2020 All-NBA Voter Prediction
Kristian Winfield wrote an excellent piece for SBNation detailing the multimillion-dollar ramifications these votes can have. And now that the official voting results are in, let’s take a look at what understanding and added value we can generate through Data Science.
The Trouble With Centers
In my previous All-NBA post I attempted to answer the question, “Who will be voted as the NBA’s best Center?” And after gathering data, modeling and plotting predictions I had this very simple and clear output.
A first pass at modeling had given me a set of predictions for the coming season. But with knowledge of the domain, a few things just didn’t look right..
What is a Center?
For starters, Anthony Davis is conspicuously missing. And this is because according to basketball-reference he’d actually spent 51% of his minutes at Power Forward at the time of prediction. And because he’s listed as a Power Forward he doesn’t show up in the Centers-only dataset used.

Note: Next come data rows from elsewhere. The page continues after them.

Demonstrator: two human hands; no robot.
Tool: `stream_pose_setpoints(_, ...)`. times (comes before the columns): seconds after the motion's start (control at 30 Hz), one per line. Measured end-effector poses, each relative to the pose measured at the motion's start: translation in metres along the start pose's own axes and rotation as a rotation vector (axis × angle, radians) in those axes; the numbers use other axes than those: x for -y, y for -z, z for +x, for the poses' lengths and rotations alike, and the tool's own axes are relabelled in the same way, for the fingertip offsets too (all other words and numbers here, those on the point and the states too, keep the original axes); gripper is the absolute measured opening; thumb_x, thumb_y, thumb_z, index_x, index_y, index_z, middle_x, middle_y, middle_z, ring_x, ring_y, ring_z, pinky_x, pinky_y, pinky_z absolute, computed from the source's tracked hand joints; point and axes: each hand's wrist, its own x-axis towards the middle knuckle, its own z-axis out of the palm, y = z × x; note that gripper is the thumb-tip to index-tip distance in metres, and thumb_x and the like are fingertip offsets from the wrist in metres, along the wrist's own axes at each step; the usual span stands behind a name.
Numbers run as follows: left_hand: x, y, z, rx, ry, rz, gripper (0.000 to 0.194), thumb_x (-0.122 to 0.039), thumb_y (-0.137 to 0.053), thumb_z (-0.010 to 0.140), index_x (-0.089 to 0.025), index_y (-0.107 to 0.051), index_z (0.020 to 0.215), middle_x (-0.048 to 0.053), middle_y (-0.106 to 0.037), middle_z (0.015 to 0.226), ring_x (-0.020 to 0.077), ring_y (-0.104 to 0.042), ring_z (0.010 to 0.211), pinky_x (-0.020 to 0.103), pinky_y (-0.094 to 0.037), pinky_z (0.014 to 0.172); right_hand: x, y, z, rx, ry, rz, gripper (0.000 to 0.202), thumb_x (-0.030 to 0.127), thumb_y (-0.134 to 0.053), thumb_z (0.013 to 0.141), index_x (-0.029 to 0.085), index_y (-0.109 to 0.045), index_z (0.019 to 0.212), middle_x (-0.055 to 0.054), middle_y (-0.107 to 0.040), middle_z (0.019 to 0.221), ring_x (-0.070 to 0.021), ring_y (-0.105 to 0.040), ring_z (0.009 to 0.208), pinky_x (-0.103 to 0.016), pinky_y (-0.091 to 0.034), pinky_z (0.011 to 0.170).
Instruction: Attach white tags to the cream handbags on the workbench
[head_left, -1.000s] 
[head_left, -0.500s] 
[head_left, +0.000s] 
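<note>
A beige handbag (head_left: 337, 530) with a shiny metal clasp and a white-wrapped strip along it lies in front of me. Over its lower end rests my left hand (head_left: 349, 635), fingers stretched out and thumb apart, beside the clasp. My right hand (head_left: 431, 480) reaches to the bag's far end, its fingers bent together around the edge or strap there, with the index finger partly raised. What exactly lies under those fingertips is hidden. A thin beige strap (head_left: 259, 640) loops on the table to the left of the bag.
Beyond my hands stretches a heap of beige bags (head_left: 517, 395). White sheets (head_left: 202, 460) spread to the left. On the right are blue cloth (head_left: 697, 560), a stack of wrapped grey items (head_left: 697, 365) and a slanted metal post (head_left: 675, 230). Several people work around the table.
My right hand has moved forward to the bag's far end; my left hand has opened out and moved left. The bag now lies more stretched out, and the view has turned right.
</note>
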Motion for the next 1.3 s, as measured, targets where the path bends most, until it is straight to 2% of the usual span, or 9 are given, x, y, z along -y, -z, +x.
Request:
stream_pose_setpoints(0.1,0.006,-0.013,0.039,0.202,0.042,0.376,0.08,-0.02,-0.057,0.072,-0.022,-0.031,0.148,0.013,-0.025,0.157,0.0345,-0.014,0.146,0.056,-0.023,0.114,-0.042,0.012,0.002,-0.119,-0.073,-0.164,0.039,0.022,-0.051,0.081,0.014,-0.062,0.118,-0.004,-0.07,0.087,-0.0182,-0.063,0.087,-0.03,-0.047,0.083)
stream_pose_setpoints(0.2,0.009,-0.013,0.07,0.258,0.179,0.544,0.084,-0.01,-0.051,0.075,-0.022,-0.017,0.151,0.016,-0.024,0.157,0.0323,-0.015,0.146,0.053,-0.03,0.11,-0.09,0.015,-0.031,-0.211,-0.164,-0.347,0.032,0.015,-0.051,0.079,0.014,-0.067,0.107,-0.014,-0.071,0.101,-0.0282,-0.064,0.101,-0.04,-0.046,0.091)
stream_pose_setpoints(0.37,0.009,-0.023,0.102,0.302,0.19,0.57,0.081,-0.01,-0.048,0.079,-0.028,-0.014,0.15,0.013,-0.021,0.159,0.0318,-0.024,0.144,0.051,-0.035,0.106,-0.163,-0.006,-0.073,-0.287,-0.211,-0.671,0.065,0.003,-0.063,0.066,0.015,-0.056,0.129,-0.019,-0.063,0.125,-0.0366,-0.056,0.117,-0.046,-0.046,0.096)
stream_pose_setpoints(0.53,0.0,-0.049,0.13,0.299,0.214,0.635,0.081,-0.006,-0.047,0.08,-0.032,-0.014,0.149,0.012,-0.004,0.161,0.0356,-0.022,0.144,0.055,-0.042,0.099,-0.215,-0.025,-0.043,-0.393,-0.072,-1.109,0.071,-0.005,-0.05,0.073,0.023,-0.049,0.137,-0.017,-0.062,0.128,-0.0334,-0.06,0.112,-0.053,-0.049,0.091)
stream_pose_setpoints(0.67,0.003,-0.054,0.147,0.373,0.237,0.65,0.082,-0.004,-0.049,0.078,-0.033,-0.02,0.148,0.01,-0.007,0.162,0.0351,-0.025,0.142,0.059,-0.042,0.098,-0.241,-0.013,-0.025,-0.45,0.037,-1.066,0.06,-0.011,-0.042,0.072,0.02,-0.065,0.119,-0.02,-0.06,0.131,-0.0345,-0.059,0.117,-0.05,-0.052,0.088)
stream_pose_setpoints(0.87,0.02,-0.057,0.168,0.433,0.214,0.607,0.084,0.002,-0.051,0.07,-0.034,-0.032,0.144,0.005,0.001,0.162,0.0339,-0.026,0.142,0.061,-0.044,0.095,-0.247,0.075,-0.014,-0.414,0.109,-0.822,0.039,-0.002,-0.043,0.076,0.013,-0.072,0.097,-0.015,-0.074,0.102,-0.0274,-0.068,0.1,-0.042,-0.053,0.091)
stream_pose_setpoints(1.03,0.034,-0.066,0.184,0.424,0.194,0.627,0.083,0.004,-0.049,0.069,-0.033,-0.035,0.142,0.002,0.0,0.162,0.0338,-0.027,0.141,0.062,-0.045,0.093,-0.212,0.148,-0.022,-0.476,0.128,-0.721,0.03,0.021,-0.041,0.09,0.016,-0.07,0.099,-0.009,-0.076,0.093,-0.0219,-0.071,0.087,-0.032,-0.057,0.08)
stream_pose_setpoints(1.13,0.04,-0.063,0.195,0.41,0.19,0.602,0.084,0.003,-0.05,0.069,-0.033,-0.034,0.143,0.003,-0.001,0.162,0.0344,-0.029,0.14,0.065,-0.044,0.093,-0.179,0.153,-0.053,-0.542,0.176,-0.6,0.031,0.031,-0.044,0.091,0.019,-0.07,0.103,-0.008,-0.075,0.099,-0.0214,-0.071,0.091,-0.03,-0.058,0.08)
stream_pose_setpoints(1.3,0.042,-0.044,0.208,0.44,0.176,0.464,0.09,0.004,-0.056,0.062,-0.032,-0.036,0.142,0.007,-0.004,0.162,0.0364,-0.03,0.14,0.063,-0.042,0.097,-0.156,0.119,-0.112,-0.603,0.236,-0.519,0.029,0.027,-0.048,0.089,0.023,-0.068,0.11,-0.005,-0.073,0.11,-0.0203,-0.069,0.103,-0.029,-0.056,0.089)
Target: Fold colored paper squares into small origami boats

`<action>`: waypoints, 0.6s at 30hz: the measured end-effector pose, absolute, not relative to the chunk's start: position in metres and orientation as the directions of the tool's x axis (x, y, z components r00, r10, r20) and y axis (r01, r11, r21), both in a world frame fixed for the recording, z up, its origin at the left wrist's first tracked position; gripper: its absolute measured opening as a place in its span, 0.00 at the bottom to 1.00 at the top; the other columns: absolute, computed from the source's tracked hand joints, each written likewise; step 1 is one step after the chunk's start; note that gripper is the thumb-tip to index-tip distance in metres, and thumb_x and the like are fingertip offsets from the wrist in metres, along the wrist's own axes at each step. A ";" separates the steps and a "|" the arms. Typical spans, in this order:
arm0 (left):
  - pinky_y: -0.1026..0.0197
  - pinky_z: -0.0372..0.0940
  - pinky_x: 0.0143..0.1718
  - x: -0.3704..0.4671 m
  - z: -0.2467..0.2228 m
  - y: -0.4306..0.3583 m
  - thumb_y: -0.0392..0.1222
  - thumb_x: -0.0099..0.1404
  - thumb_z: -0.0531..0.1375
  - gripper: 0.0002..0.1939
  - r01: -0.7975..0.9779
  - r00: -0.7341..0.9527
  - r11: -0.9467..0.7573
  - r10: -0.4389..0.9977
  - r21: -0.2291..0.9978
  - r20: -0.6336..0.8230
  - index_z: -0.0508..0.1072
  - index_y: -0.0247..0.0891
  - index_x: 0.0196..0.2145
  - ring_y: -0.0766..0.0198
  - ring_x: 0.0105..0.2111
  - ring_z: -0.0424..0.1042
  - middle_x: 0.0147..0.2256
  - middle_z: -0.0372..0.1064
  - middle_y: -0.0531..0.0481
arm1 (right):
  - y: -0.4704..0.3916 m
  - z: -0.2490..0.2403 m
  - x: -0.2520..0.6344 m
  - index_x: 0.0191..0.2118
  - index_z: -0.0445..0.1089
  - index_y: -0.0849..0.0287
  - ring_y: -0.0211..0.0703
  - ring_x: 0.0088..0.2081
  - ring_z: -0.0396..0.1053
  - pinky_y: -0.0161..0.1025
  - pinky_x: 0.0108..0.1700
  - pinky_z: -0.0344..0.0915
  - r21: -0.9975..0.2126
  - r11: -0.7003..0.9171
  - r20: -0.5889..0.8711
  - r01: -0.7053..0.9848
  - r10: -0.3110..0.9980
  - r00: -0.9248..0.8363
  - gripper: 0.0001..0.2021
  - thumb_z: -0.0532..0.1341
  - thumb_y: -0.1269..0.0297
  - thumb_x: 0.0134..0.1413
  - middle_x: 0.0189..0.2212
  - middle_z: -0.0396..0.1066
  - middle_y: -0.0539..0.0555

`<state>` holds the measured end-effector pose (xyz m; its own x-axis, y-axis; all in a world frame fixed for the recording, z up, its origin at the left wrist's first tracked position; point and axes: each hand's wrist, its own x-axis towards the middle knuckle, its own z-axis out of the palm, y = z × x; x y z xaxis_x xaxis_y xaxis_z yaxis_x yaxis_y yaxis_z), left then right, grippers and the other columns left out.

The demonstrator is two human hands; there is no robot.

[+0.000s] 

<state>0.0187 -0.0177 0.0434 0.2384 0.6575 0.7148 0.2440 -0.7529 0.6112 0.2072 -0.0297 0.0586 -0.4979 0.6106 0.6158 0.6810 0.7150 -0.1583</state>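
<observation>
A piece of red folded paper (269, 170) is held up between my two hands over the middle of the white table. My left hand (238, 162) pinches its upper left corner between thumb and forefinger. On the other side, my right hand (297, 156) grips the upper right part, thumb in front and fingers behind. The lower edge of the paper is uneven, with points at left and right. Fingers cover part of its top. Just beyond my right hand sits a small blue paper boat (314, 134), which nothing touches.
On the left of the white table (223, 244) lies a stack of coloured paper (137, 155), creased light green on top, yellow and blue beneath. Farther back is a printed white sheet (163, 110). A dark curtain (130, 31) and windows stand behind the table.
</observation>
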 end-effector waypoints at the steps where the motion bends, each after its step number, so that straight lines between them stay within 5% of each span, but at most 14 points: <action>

Problematically for us, voters had no such issue with calling him a Center. In fact, prior to this season he’d been named the best “Center” in the NBA twice. This in spite of the fact that he self-identifies as a Power Forward.
Beyond voters having positional flexibility in casting ballots, other oddities arose in part because recently Centers have turned in historically unprecedented performances.
Since when can a Center pass like this?
Nikola Jokić is a problem. Not only in basketball slang, meaning his presence has to be respected whenever he’s on the court, but also because he confounds any model based on historical data. Looking at a partial dependence plot for the Centers-Only model, you can see there is simply no point of reference for Jokić’s 7.3 assists per game.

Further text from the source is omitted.